▶ [Work to be completed]: Take the line containing "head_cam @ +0" and each line after it through the end of the data below, and return them exactly, minus any pictures.

▶ [Collected data]:
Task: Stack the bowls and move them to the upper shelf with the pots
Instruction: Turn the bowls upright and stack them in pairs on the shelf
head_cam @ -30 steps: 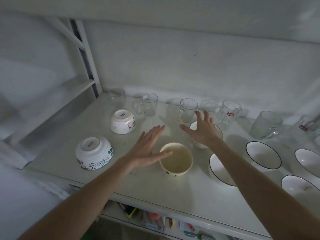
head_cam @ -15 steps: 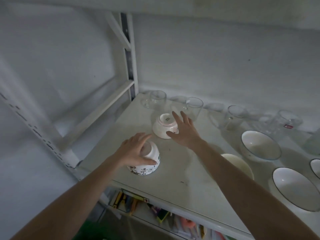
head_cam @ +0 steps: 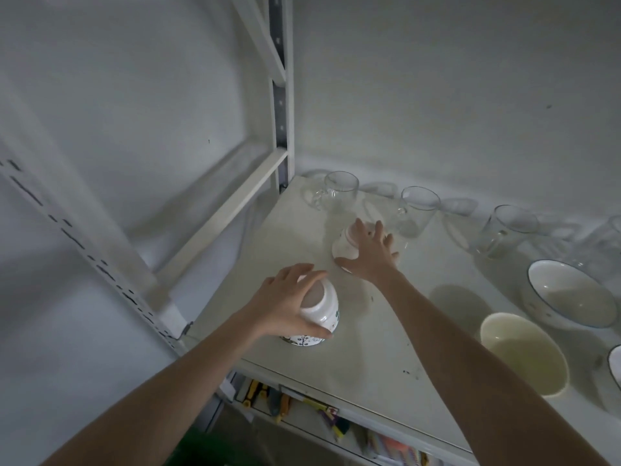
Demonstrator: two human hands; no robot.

▶ [Output]:
head_cam @ +0 steps: 
Demonstrator: two human hands; no robot.

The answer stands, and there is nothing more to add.